Chapter IV, Section C: The Environmental Energy Debits
If solar energy and water are the energy assets of an ecosystem,
what are the debits? What are the greatest environmental threats in
terms of the energy demands to address them? In short, the main
energy debits, broadly, are related to 1) air, water, and soil
contamination, 2) acid precipitation and acid mine drainage, 3)
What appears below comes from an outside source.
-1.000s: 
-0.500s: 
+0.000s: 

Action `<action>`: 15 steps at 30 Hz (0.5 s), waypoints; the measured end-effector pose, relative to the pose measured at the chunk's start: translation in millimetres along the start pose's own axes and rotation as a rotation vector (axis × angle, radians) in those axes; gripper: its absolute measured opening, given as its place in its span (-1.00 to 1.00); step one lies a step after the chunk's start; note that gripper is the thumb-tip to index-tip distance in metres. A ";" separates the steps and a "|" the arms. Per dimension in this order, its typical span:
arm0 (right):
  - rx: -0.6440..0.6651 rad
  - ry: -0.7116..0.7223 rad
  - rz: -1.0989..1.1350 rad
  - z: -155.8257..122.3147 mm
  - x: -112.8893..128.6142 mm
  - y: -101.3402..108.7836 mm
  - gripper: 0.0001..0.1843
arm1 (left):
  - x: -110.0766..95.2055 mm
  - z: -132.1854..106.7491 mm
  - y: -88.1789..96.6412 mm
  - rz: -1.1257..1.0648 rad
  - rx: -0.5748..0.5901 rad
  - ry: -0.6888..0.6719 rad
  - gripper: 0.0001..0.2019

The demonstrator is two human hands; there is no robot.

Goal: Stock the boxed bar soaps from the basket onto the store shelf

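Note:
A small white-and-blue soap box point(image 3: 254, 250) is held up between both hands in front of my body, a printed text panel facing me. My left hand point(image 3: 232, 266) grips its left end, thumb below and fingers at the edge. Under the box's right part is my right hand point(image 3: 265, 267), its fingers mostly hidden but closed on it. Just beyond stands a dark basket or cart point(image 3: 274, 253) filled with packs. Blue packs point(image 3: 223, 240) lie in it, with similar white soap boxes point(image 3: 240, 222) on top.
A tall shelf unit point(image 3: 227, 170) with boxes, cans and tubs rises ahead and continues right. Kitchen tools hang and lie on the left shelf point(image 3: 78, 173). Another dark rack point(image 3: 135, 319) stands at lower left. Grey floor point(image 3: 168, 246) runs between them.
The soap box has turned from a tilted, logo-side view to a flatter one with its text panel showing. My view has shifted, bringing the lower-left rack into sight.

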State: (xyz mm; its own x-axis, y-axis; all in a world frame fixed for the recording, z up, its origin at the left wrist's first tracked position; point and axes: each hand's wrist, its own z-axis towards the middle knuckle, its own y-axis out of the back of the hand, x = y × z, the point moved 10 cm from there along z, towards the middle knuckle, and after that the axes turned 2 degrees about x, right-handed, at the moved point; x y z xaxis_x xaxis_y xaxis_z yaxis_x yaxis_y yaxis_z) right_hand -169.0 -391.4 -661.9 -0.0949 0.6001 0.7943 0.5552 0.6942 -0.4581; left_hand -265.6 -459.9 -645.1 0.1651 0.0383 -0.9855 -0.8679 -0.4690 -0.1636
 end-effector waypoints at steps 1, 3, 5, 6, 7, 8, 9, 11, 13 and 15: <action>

eutrophication leading to a “dissolved oxygen crisis” for aquatic
biota and 4) reduction in biodiversity, caused by all of the above
as well as habitat destruction, particularly, but certainly not
exclusively, rainforest destruction. Notably, this list does not
include the climate change problem. The energy required to remove
greenhouse gases from the environment is a large, but yet unknown,
percentage of our total energy consumption, of which 85% is
currently tapped from fossil fuels. The greenhouse gasses represent
carbon and other compounds at their highest entropy state, thus
represent the entropy already accumulated by human history. Though
research in carbon sequestration is ongoing, including into carbon
sinks such as carbon solids, plant uptake, and increasing ocean
uptake, and into storage in subsurface reservoirs, all of the
processes require energy to essentially concentrate carbon from a
free, liberated gas state. The ultimate carbon sink in the natural
carbon cycle, at least the one that spans geologic orders of time,
is onto the seafloor by carbonate sedimentation, the carbonate
itself produced by biota, which ultimately uses solar energy to make
shells. Another notable exception to the energy debit list above is
upper atmospheric ozone depletion, though this is broadly a
contaminant related issue. What is important to realize is that the
boundaries of these energy debit assessments do not correspond
necessarily to the media of occurrence of the environmental problem,
hence the ability of problems and their solutions to shift energy
debits into other systems.
Environmental issues are usually discussed, and even addressed
wholly in terms of the media of their occurrence, that is, whether
the issue is one of land, air, or water “pollution.” The boundaries
between these media are not barriers, and often become a source of
feedback when an environmental problem simply exchanges media. The
problem with media-specific conceptualization of environmental
issues is that often, the proposed solution for one media may lead
to an environmental liability in another. The most salient, recent
example of this is the addition of MTBE to gasoline to reduce
tailpipe emissions, an air pollution problem. Unfortunately in turn,
MTBE became a source of persistent ground water contamination
associated with very-commonly-occurring fuel tank leaks of petroleum
hydrocarbons. These hydrocarbons normally biodegrade relatively
quickly, thus limiting the spread of the contamination, but MTBE
plumes became relatively extensive. Thus an air pollution problem
was exchanged for an increased groundwater pollution problem. Though
the following discussion may be in the context of a typical media,
particularly when discussing examples, the following classification
should be considered media independent, and usually apply to all
media.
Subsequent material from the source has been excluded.